BKR Laut Sumatra Timur berdiri, lalu bertransformasi menjadi TRI Laut dan akhirnya ALRI. Manonga naik pangkat cepat bukan karena intrik, tapi karena situasi perang tak memberi ruang bagi keraguan.
Di tengah perang, hidup pribadi tak menunggu damai. Ia menikahi Mutiara Tua Batubara pada 8 Mei 1947, ia datang hanya beberapa jam sebelum akad.
Tiga hari kemudian, ia kembali ke medan tugas. Dari hutan Hengelo, pasukannya bergerilya melawan Belanda.
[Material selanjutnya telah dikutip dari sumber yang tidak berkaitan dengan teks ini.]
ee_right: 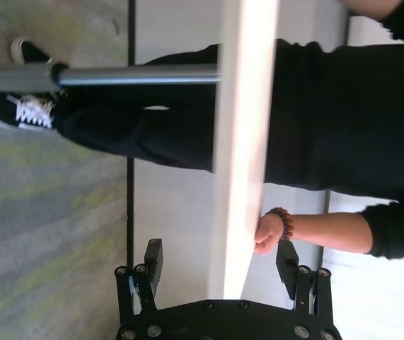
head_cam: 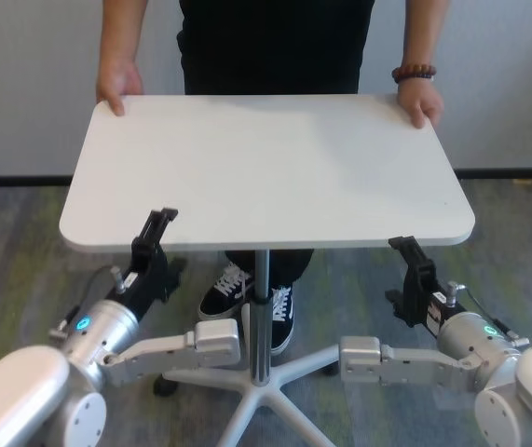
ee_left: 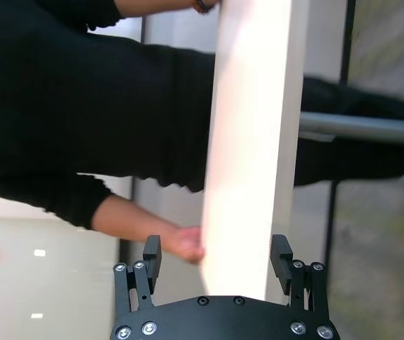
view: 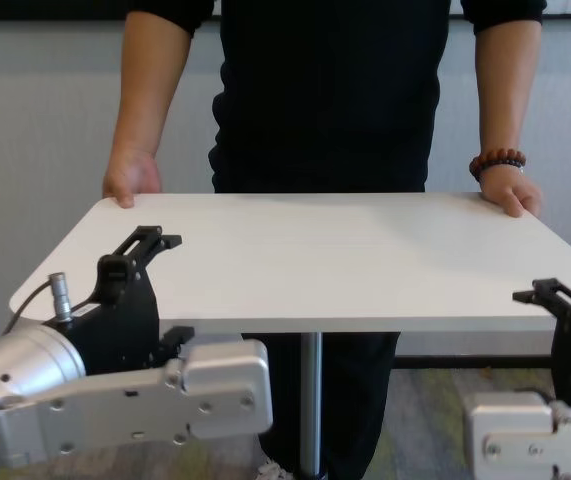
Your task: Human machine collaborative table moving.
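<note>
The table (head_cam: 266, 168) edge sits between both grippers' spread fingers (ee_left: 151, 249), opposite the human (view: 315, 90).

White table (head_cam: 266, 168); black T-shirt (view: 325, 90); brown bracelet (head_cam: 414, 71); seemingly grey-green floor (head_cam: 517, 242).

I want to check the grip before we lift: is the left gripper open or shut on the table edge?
Open. In the left wrist view, the left gripper straddles the table edge with gaps on both sides of the board.
</note>
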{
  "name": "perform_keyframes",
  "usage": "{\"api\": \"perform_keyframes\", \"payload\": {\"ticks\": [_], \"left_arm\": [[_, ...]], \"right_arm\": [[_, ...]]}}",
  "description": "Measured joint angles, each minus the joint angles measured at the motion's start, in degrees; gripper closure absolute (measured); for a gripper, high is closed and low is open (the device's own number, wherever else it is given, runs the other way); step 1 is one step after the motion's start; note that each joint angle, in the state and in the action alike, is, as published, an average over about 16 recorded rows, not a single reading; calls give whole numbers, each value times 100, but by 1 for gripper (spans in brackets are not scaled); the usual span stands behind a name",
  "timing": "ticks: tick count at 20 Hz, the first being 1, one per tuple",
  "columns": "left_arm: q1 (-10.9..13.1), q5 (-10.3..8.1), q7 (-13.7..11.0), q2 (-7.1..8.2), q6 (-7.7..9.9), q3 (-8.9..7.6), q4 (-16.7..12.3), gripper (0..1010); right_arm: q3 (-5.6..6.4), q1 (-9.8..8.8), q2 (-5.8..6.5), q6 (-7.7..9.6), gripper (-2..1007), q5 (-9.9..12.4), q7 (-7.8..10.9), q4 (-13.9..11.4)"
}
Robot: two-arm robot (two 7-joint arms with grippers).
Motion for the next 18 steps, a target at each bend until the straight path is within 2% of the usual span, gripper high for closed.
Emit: {"api": "perform_keyframes", "payload": {"ticks": [3, 6, 10, 13, 15, 18], "left_arm": [[261, -642, -186, 30, -328, -268, -232, 10], [532, -1437, -407, 13, -704, -579, -408, 10], [904, -2564, -730, -47, -1174, -1001, -604, 10], [1186, -3323, -937, -97, -1439, -1293, -743, 10], [1379, -3752, -1052, -119, -1579, -1473, -848, 10], [1654, -4220, -1191, -122, -1720, -1696, -1012, 10]], "right_arm": [[179, -250, 29, -93, 0, 288, 49, -330], [405, -520, 25, -249, 0, 688, 71, -645], [748, -924, -23, -535, 0, 1354, 82, -1034], [993, -1263, -71, -800, 0, 1874, 64, -1300], [1140, -1499, -104, -977, 0, 2188, 35, -1471], [1327, -1872, -155, -1232, 0, 2595, -24, -1720]]}}
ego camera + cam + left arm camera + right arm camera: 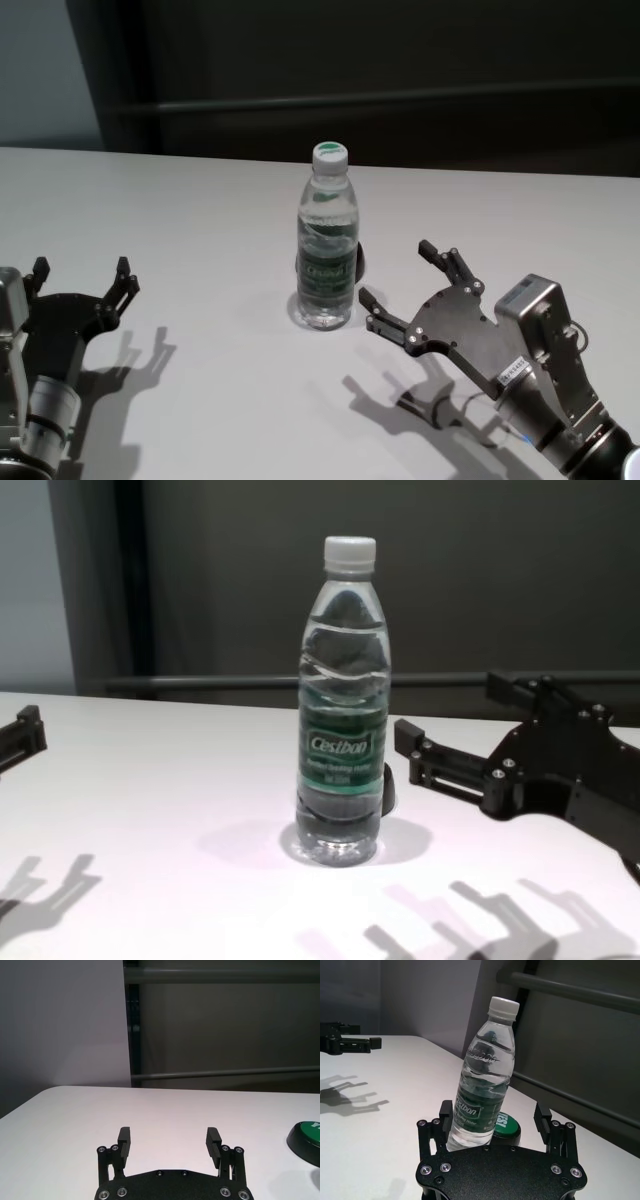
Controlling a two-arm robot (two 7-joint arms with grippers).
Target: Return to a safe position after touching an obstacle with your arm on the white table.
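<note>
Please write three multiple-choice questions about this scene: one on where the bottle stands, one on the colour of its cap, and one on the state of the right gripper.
1. Where is the bottle?
A. upright on the table, left of the right gripper
B. lying by the left gripper
C. held in the air

2. What colour is the cap?
A. green
B. white
C. blue

3. What state is the right gripper in?
A. shut on the bottle
B. shut and empty
C. open

Answers: 1 A, the head view shows the bottle standing left of the right gripper. 2 B, the cap is white in every view showing it. 3 C, the fingers are spread, gripping nothing.
</note>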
Ketika revolusi usai pada Desember 1949, Manonga keluar dari rimba dengan kurus, letih, tapi republik berdiri.
Karier militernya berlanjut dari Sabang, Surabaya, Jakarta, hingga Makassar. Ia memimpin kapal, pangkalan, dan wilayah maritim strategis.
Saat pemberontakan Permesta mengguncang Sulawesi, Manonga berada di garis depan operasi pemulihan. Pada 1959, ia diangkat menjadi Komandan Komando Daerah Maritim Makassar, sebuah jabatan penting di kawasan rawan.
Politik lalu memanggil. Presiden Soekarno menunjuknya menjadi anggota DPR-GR dan MPRS.